WHAT YOU HAVE TO DO>
Every line of the records that contains "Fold" should be tallied, and only the resulting number returned.

DATA TO USE>
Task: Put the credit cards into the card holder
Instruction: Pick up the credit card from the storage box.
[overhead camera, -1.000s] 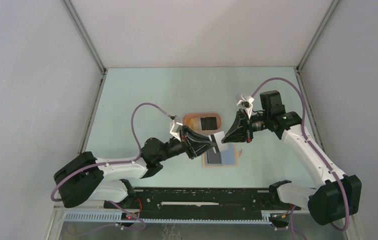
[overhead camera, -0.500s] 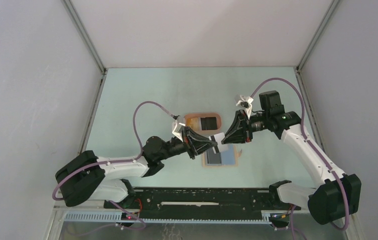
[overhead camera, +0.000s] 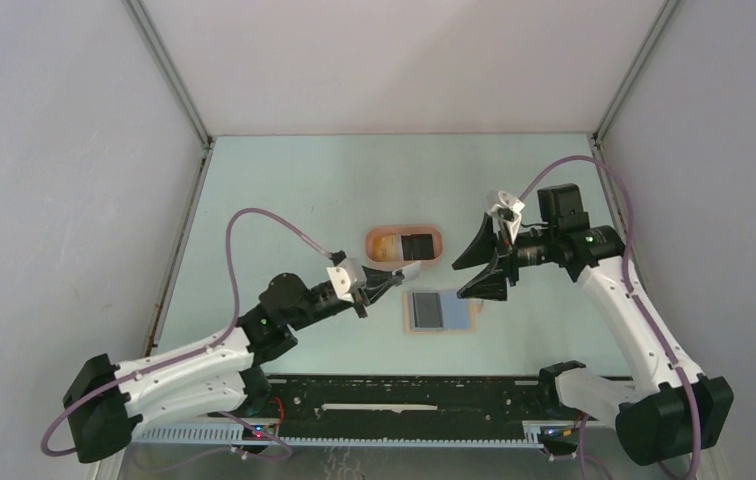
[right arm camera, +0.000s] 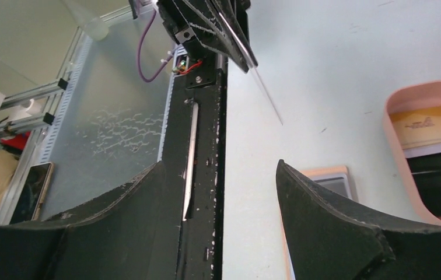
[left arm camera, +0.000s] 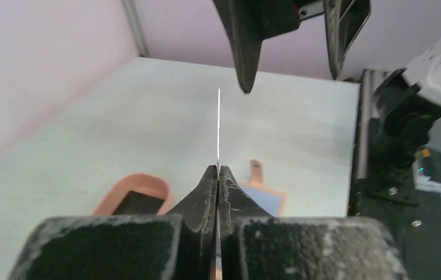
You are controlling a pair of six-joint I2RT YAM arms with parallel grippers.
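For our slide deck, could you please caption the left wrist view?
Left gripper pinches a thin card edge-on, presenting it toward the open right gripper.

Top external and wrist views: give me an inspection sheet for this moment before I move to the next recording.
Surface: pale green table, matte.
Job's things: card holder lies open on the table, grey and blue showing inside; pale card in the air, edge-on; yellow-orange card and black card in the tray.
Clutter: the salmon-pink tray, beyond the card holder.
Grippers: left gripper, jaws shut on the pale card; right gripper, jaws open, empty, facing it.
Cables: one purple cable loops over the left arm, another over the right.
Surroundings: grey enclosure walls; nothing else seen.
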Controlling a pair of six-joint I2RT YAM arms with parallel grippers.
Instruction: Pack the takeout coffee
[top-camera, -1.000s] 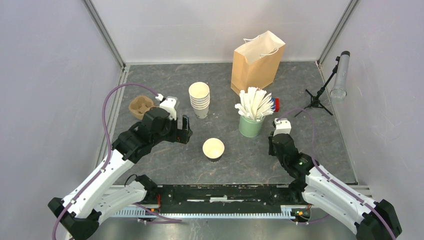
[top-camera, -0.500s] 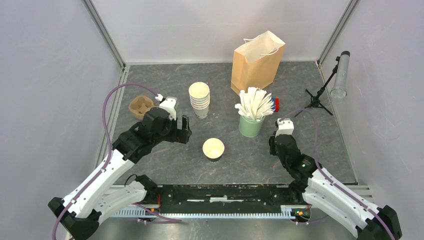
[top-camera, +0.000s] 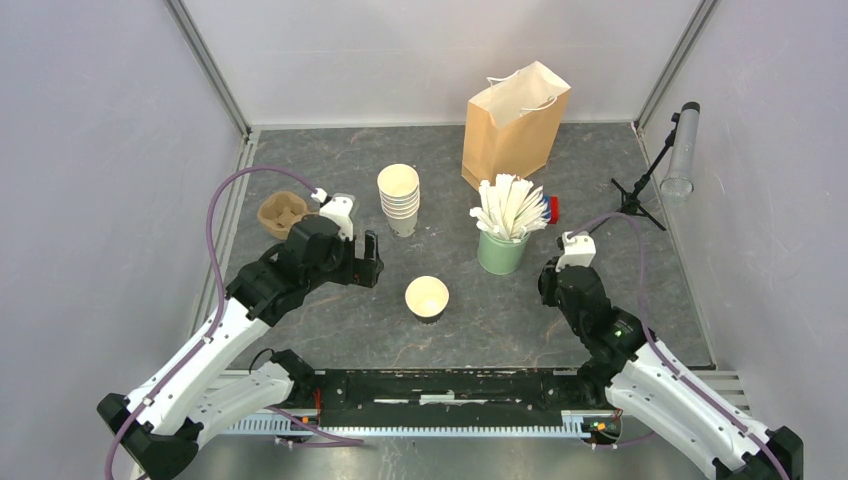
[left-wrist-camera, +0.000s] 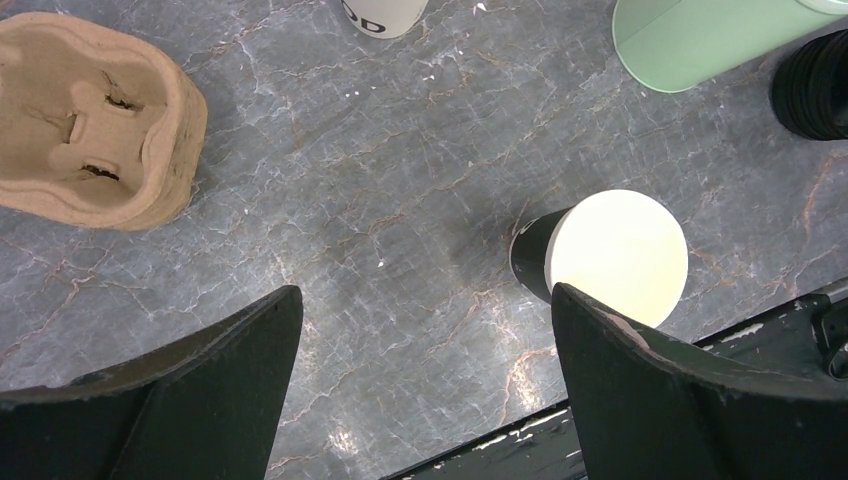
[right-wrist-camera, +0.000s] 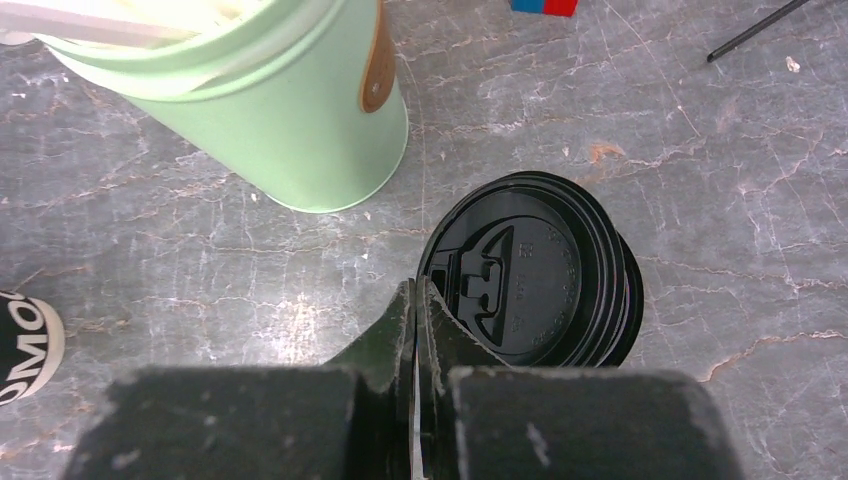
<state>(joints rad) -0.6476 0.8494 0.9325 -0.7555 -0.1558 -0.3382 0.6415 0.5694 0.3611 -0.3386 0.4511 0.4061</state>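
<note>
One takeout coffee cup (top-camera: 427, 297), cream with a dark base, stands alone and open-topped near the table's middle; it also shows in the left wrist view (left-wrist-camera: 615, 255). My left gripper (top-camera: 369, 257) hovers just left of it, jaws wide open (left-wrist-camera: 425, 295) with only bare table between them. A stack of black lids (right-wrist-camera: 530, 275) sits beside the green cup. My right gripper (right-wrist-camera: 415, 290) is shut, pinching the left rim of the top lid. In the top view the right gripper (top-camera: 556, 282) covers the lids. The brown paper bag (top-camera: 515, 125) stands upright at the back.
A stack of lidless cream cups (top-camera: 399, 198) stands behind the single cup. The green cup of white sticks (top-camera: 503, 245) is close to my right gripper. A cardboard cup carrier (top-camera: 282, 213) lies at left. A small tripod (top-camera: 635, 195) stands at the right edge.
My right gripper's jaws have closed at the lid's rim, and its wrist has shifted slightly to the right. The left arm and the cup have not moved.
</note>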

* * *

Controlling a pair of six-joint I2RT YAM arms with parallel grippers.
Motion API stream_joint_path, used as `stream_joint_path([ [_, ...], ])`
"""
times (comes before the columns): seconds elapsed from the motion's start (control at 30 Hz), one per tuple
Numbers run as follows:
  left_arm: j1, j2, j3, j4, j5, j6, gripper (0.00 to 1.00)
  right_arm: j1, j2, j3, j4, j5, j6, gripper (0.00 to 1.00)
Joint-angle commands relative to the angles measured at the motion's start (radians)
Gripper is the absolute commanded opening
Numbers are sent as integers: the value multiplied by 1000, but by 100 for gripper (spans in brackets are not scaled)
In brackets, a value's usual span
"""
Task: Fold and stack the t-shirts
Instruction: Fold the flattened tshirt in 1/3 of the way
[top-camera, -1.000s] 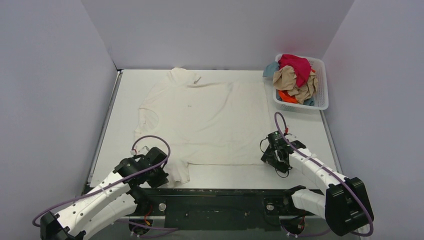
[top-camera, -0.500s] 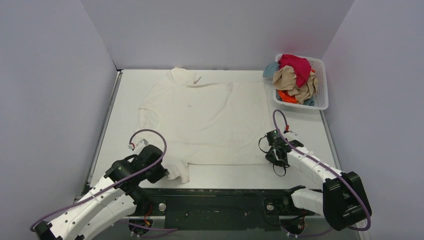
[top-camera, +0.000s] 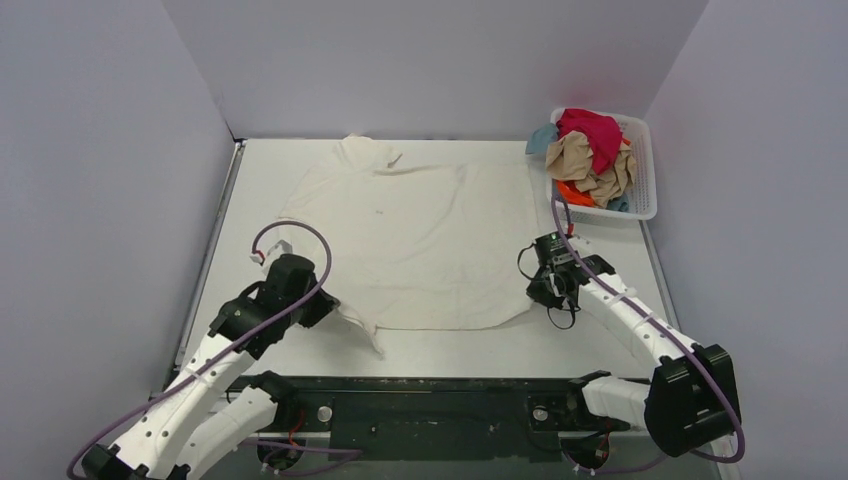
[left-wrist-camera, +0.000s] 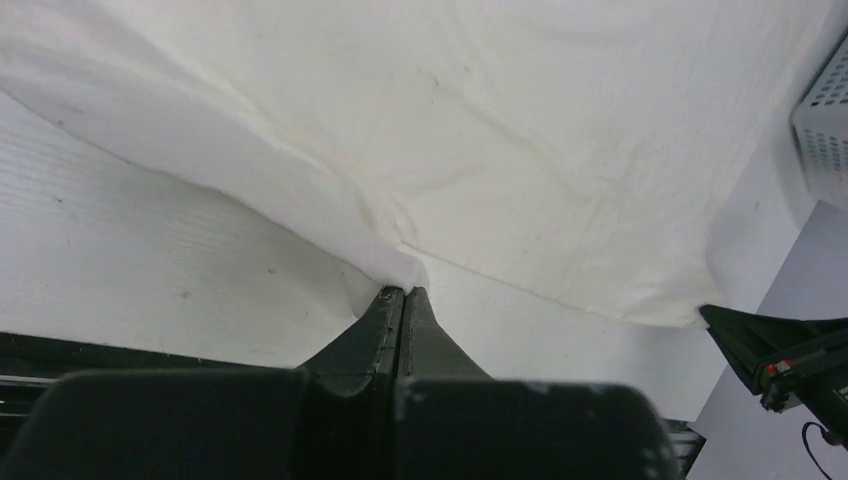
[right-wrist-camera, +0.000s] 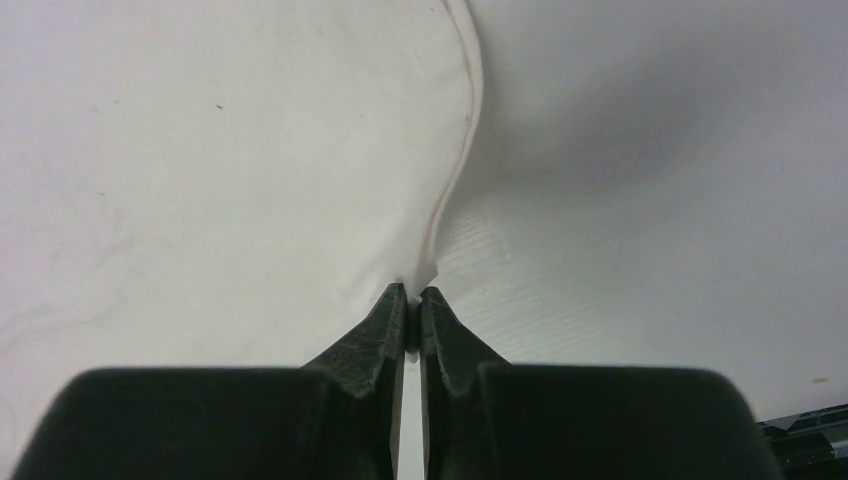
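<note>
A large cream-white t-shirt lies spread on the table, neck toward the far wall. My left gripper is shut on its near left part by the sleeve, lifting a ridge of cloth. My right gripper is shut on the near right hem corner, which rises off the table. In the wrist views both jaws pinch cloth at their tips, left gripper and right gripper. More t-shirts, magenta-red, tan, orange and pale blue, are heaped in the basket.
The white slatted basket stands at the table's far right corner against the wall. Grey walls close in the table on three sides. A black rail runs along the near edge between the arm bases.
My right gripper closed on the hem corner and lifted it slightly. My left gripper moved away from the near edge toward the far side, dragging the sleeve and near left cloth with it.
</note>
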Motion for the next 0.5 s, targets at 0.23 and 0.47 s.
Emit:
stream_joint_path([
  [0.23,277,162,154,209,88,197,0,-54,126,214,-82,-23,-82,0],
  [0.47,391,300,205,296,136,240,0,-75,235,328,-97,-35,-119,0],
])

RESULT OF THE EXERCISE>
2